Back then, the Secret Service had an arrangement with what is now Verizon that the phone company would immediately trace calls even from unlisted numbers when an agent called a telephone company supervisor. Chomicki called a supervisor and gave him the number at his desk so that all incoming calls would be traced. He was sure the man would not be stupid enough to call the number.

“I walked over to my desk, and sure enough, he called back,” Chomicki says. “So we started talking, and I was able to record that conversation.”

The man said he had a rifle with a scope.

“I’m going to aim in, squeeze the trigger off, and blow his head apart like a pumpkin,” the man said.

“Hey, this is pretty serious stuff. Why don’t we meet?” Chomicki said.
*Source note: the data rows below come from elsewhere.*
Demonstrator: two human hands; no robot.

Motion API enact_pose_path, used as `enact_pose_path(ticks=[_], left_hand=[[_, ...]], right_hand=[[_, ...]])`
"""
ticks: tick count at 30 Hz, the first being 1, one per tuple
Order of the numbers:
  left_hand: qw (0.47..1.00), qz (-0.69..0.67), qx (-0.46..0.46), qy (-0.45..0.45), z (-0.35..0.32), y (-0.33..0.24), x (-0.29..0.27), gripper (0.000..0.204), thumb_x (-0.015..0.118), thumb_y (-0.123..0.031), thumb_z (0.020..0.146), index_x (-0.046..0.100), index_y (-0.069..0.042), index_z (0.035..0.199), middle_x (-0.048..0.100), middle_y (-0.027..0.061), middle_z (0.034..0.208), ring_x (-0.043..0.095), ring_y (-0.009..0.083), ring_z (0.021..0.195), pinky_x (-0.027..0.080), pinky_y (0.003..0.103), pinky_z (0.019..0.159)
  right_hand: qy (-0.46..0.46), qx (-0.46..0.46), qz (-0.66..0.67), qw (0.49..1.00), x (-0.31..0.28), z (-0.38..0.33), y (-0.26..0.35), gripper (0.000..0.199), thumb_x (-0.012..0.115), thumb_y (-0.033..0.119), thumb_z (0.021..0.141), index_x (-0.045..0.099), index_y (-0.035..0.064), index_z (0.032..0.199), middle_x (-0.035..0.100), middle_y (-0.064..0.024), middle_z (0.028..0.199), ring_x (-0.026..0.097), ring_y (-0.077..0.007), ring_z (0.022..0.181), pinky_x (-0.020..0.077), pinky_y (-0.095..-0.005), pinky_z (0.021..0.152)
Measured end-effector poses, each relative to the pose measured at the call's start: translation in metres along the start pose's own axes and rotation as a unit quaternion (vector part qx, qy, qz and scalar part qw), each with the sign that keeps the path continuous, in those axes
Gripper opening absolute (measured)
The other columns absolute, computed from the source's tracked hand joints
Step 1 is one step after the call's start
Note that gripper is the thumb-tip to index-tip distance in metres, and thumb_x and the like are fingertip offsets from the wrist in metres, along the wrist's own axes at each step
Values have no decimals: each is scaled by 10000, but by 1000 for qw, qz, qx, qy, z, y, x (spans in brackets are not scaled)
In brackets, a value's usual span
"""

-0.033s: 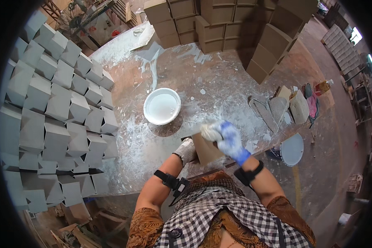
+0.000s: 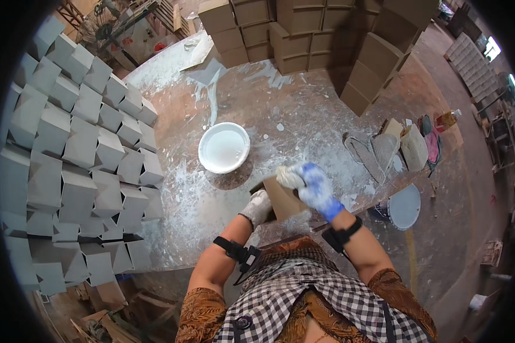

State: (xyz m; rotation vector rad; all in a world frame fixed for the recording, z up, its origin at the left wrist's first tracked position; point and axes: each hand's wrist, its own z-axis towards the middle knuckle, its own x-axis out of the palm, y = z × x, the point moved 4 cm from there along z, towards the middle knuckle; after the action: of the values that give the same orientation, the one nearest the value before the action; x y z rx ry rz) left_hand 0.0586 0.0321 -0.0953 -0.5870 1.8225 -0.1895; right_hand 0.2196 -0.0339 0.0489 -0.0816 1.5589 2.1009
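On the near side of the bowl (image 2: 226, 170), slightly right: a box (image 2: 286, 201), tilted, its visible side bare brown. Worker's left hand (image 2: 257, 207) grips its left end, fingers partly hidden. Right hand (image 2: 312, 188) at its far edge, fingers bent; cannot tell whether they clasp anything. White liquid (image 2: 225, 144) in the bowl. Left of the bowl, pale boxes (image 2: 79, 188) stacked high, likely the done share. Beyond the bowl, brown boxes (image 2: 294, 54), uncoated, likely the remainder.
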Motion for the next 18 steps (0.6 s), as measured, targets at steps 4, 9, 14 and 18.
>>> enact_pose_path(ticks=[4,9,14,18], left_hand=[[977,-133,-154,60,-4,-30,-38,449,544,-443,807,595,-120,1115,622,160,1029,603,332,904,489,420,755],[977,-156,-142,41,-7,-19,-26,432,560,-439,802,616,-107,1073,621,160,1042,607,316,916,488,414,749],[982,-104,-140,71,3,-29,-34,425,542,-432,845,600,-117,1125,638,113,1020,609,248,905,487,339,766],[981,-137,-135,37,0,-29,-36,414,562,-424,819,611,-118,1095,633,137,1016,598,283,940,480,370,780]], right_hand=[[38,33,120,991,6,-25,-44,323,576,-5,662,599,30,982,615,-108,995,588,-233,941,475,-330,793],[144,-57,-94,983,1,-47,31,275,587,145,724,597,47,981,594,-112,957,567,-256,924,451,-412,885],[18,63,133,989,-1,18,-15,212,623,48,732,612,61,943,622,-85,960,592,-200,847,493,-343,739],[2,100,280,955,18,-33,-85,156,572,66,778,602,47,930,611,-78,991,581,-161,875,496,-314,756]])
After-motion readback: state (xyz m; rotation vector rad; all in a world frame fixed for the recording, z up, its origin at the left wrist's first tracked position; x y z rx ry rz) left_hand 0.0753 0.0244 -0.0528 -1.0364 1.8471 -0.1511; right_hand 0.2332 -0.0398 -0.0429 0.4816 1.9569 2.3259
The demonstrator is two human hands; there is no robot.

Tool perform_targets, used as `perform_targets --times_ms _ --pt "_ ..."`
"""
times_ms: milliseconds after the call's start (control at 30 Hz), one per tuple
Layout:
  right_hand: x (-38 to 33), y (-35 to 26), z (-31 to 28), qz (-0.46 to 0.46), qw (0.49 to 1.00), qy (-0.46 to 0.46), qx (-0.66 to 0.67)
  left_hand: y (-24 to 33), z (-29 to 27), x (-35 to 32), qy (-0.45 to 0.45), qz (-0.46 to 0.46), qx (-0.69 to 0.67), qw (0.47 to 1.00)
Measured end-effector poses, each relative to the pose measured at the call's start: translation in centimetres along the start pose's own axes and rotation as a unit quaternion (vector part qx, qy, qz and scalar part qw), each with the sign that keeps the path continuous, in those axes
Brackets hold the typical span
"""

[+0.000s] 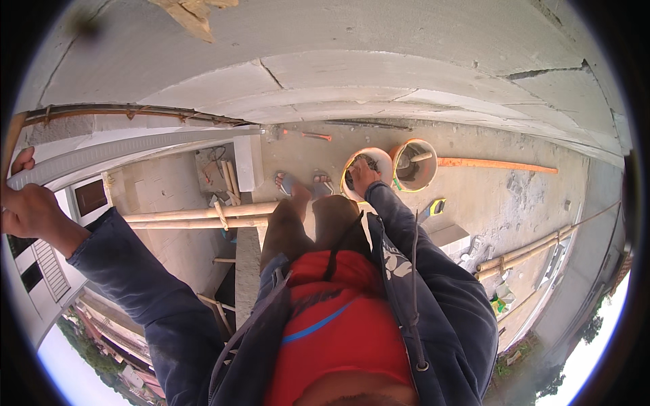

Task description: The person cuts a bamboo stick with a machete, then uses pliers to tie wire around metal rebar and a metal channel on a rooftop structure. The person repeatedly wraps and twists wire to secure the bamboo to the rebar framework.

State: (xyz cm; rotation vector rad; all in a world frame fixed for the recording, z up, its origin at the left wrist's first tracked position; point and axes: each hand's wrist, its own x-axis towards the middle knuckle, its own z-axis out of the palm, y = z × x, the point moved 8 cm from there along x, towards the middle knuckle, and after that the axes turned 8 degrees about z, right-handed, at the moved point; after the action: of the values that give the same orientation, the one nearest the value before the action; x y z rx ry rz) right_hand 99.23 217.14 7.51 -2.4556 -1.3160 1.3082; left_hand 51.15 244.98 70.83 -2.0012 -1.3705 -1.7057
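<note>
At the far left, my left hand [37, 210] is closed, its fingers wrapped round the end of a long grey ribbed strip [145, 147]. A brown post [12, 139] stands right beside these fingers. My right hand [365, 177] reaches down into an orange-rimmed bucket [384, 162] in front of me. Dark grey, lumpy material [366, 162] lies in that bucket. The right fingers are curled, and what they hold, if anything, is hidden. Touching this bucket on its right is a second bucket [426, 179], with a pale handle [421, 157] across its mouth.
A block wall [406, 68] rises ahead. An orange strip [497, 164] and a yellow-and-black tool [437, 207] lie on the floor at right. Bamboo poles [203, 215] span a drop on the left; more poles [525, 254] lie at right. An orange-handled tool [315, 135] lies near the wall.
</note>
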Motion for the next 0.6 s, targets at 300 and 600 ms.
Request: perform_targets --times_ms 300,600 --pt "-22.5 -28.3 -18.6 -0.299 0.893 -0.151 0.301 1.8 0.1 0.3 0.010 -0.027 -0.083 0.996" --pt "-35.0 -43.9 -31.5 -0.534 0.613 0.051 0.580 5.4 -2.5 1.5 0.001 -0.009 -0.038 0.999"
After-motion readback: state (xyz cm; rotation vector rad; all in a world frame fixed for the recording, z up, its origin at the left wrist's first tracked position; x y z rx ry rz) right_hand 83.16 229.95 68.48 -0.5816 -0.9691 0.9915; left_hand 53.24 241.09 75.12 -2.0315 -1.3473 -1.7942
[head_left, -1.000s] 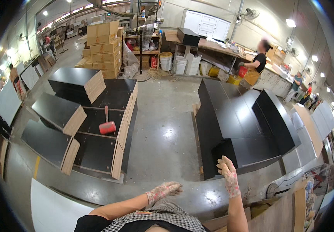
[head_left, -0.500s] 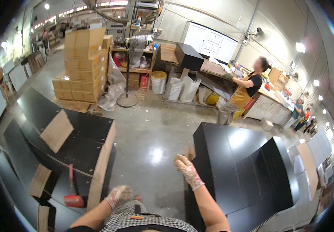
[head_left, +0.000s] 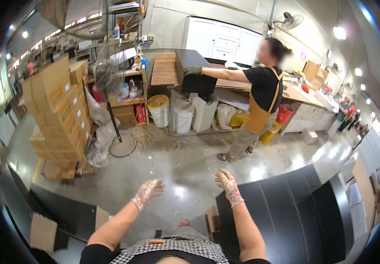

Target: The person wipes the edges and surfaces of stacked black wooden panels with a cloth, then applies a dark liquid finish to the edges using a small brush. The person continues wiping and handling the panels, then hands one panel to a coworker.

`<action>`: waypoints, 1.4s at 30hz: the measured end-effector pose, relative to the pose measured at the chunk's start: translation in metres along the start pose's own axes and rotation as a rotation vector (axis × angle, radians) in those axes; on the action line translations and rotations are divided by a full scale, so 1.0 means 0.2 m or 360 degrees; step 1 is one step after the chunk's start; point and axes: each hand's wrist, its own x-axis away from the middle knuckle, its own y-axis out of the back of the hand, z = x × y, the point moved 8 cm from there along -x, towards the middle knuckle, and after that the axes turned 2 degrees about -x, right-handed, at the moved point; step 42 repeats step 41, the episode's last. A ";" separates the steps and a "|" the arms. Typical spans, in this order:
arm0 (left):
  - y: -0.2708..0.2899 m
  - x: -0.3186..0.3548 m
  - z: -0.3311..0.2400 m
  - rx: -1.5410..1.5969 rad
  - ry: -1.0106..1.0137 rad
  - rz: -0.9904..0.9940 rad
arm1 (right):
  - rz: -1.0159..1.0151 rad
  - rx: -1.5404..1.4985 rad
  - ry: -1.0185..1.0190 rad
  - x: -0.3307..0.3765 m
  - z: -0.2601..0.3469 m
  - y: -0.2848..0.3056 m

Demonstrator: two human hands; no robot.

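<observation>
Both my hands wear pale work gloves with reddish marks and hang over the grey floor, holding nothing. My left hand points rightward with its fingers stretched out. My right hand is raised, its fingers loosely bent and apart, just beyond the near left corner of a black panelled piece. On my left lie more black panels, with a cardboard block on them. Ahead, a co-worker in a tan apron rests a gloved hand on a black box atop the workbench.
Stacked cartons stand at the left. A pedestal fan and a coiled hose are before the shelf. White buckets sit under the bench. White cabinet doors lean on the wall.
My view has turned and moved forward. My left hand has risen from beside my body and reaches ahead. The co-worker has stretched an arm to the black box. The red mallet has left view.
</observation>
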 end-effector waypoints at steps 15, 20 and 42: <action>0.54 -1.74 -0.24 0.0285 0.0402 -0.0142 | 0.0073 -0.0229 -0.0110 -1.99 0.07 -0.05; 0.54 -2.43 -0.62 0.0167 0.0350 -0.0010 | -0.0197 0.0020 -0.0183 -2.40 0.20 -0.07; 0.45 -3.39 -1.30 0.0252 -0.0061 -0.0184 | -0.0345 -0.0099 -0.0115 -2.96 0.35 0.09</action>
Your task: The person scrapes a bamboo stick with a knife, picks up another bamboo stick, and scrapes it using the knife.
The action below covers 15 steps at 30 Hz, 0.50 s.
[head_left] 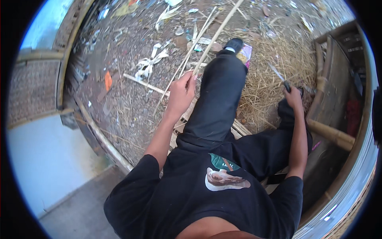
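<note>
I sit with one black-trousered leg (221, 91) stretched out over the dirt ground. My left hand (181, 93) is closed around a long thin bamboo strip (217, 34) that runs up and away toward the top of the view, beside my thigh. My right hand (293, 97) rests on my bent right knee and grips a knife (278, 75), its blade pointing up and to the left over a heap of straw-like shavings (274, 59).
Several split bamboo strips (145, 84) and white scraps (149, 63) litter the ground. A thick bamboo pole (330, 134) and a woven frame (338, 59) stand at my right. A wall (47, 155) and wooden beam (103, 139) lie at my left.
</note>
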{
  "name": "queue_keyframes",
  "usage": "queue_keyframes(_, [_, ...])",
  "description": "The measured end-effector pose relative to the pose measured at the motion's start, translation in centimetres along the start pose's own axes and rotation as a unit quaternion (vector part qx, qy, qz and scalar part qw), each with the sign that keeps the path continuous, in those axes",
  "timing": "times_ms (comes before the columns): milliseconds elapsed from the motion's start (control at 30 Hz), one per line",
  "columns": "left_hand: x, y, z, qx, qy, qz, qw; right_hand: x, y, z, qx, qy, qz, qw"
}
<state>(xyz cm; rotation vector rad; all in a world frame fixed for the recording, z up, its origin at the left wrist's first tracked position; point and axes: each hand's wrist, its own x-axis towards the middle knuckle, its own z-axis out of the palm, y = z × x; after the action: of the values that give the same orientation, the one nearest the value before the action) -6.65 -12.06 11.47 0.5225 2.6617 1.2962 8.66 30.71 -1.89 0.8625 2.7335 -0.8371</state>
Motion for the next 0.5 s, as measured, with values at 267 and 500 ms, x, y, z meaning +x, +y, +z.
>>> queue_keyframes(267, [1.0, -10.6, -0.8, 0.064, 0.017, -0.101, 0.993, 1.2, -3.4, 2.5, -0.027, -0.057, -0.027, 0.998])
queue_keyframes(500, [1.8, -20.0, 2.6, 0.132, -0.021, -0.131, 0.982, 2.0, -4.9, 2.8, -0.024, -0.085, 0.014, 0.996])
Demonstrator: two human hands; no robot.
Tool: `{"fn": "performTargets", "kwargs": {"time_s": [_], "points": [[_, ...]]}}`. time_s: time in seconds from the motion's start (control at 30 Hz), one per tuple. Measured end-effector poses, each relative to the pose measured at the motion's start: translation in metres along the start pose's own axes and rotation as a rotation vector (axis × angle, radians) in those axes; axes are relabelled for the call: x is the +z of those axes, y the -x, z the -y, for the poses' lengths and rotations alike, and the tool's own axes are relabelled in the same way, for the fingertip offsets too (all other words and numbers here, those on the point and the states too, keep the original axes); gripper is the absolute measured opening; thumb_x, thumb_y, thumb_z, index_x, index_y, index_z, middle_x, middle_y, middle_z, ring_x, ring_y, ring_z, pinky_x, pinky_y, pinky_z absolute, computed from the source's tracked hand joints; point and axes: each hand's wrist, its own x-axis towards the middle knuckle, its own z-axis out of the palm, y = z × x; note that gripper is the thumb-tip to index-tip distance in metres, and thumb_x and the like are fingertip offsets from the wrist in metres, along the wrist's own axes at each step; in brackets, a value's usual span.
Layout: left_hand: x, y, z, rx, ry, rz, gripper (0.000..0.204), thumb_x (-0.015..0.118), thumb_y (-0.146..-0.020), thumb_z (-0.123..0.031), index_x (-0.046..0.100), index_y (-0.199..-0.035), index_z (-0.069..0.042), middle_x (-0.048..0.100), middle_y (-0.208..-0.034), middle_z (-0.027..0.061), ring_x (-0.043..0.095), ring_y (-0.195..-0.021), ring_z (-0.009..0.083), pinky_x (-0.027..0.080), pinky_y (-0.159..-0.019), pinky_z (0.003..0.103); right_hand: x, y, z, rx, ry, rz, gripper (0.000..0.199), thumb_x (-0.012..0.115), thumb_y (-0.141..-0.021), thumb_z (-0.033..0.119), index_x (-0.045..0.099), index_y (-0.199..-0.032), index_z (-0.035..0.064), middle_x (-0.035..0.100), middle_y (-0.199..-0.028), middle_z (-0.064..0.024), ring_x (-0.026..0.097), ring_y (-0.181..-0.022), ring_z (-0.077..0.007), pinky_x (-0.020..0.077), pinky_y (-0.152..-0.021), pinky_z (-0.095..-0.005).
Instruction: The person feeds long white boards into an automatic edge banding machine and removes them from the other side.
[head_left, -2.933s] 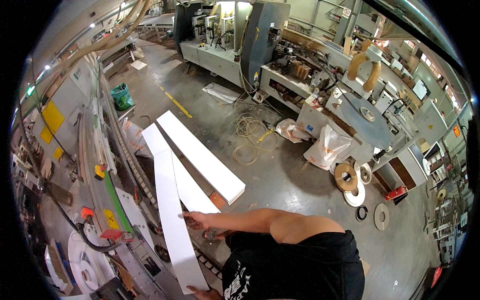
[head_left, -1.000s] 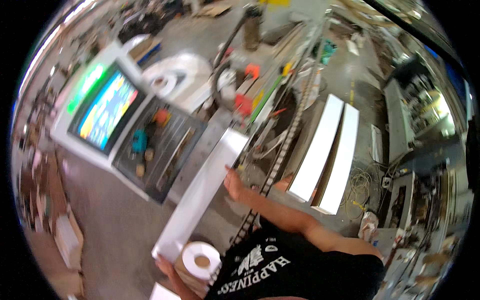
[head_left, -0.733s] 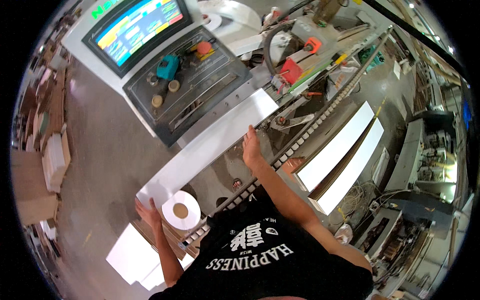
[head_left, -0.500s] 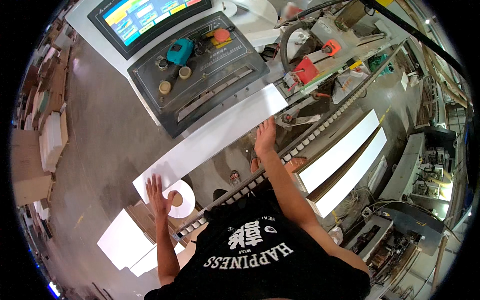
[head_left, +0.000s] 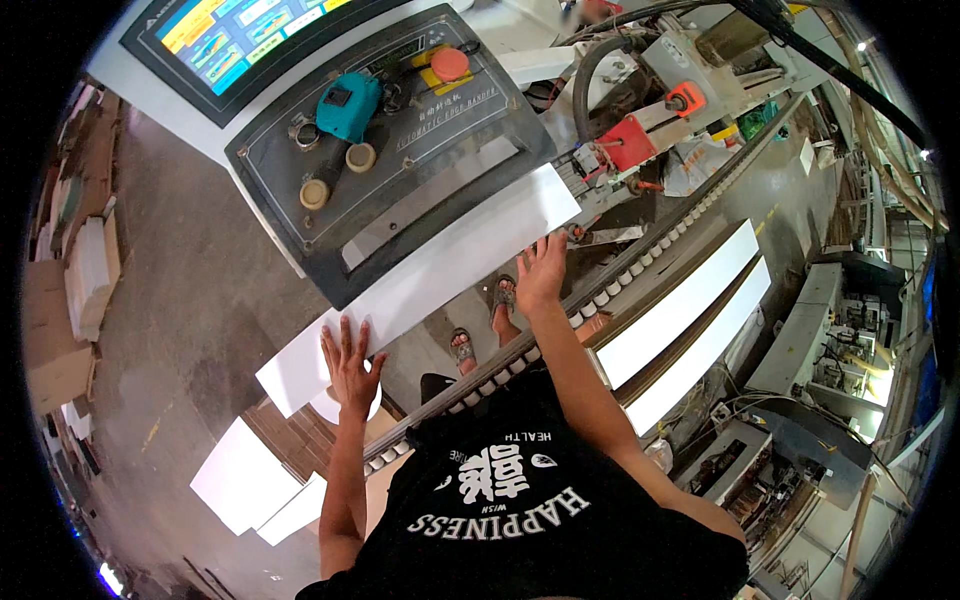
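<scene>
A long narrow white board (head_left: 440, 265) lies slantwise along the near side of a machine's dark control panel (head_left: 400, 150). My left hand (head_left: 350, 372) rests flat on the board toward its left end, fingers spread. At the board's near edge, close to its right end, is my right hand (head_left: 541, 270); its fingers are stretched out and appear to touch that edge. Neither hand is closed round anything. Below the board, partly hidden by my left hand and the board, sits a round white disc (head_left: 372, 405).
The panel carries a teal device (head_left: 348, 107), round knobs and a red button (head_left: 450, 65), with a lit screen (head_left: 240, 45) beyond. A roller rail (head_left: 620, 285) runs diagonally before me. White boards are stacked at right (head_left: 690, 345) and lower left (head_left: 240, 475).
My left hand has moved right along the board and now lies on it. The view has shifted slightly, and my right hand stays by the board's near edge.
</scene>
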Motion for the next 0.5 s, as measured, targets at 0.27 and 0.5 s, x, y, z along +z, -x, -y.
{"fn": "performTargets", "kwargs": {"time_s": [0.27,0.5], "points": [[0.014,-0.013,-0.016,-0.034,-0.031,0.055,0.069,0.067,-0.096,-0.040,0.041,-0.160,-0.032,0.018,-0.174,0.0036,0.012,-0.157,0.0466,0.013,-0.128,0.059,-0.022,-0.011,0.008,0.053,-0.113,0.055,0.098,0.033,-0.102,0.074,-0.005,-0.167,0.0110,-0.004,-0.174,-0.0110,0.000,-0.160,-0.0327,0.0030,-0.130,-0.0470],[0.022,-0.029,-0.038,-0.059,0.009,0.089,0.072,0.071,-0.093,-0.040,0.044,-0.158,-0.030,0.032,-0.168,0.0129,0.022,-0.151,0.0527,0.017,-0.125,0.063,-0.033,-0.032,0.030,0.078,-0.140,0.073,0.100,0.034,-0.101,0.074,-0.005,-0.167,0.0097,-0.006,-0.175,-0.0087,-0.002,-0.161,-0.0301,0.0053,-0.131,-0.0433]]}}
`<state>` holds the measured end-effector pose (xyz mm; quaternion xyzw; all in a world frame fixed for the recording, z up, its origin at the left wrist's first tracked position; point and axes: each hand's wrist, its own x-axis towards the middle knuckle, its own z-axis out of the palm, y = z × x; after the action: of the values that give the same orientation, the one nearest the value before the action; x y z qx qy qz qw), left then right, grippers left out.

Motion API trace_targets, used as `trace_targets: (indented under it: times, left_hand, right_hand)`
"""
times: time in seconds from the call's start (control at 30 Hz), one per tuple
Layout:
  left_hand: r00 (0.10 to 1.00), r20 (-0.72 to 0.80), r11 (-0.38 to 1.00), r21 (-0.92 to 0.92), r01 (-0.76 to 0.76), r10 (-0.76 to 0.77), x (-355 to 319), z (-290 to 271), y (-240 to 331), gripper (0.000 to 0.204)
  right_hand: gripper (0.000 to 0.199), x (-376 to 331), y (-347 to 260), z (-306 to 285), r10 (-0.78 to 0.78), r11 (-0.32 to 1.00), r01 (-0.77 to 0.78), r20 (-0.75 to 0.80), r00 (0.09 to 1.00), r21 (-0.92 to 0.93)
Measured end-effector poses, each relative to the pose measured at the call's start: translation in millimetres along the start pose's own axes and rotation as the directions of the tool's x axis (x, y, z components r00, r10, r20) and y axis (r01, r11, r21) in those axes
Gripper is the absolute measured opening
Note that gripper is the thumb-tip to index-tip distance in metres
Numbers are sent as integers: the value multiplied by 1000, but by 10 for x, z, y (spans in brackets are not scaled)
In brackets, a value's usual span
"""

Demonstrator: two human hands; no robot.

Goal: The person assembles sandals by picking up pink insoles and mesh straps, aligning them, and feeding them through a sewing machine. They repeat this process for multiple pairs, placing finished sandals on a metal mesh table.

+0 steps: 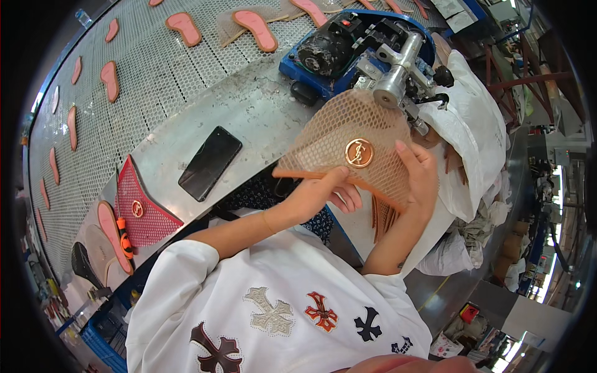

“What do you think, I’m crazy?” the caller said, and hung up.

The phone company called and said the man had called from a pay phone on New York Avenue. With the location of the pay phone in his pocket, Chomicki dashed out the door. Just then, another agent was walking in.

“Bob, come on, we got to go,” Chomicki said. “I’ll tell you all about it on the way down.”

They ran to the Secret Service garage and jumped into their respective Secret Service cars. They drove to New York Avenue and Eleventh Street, where the Greyhound bus terminal was located at the time.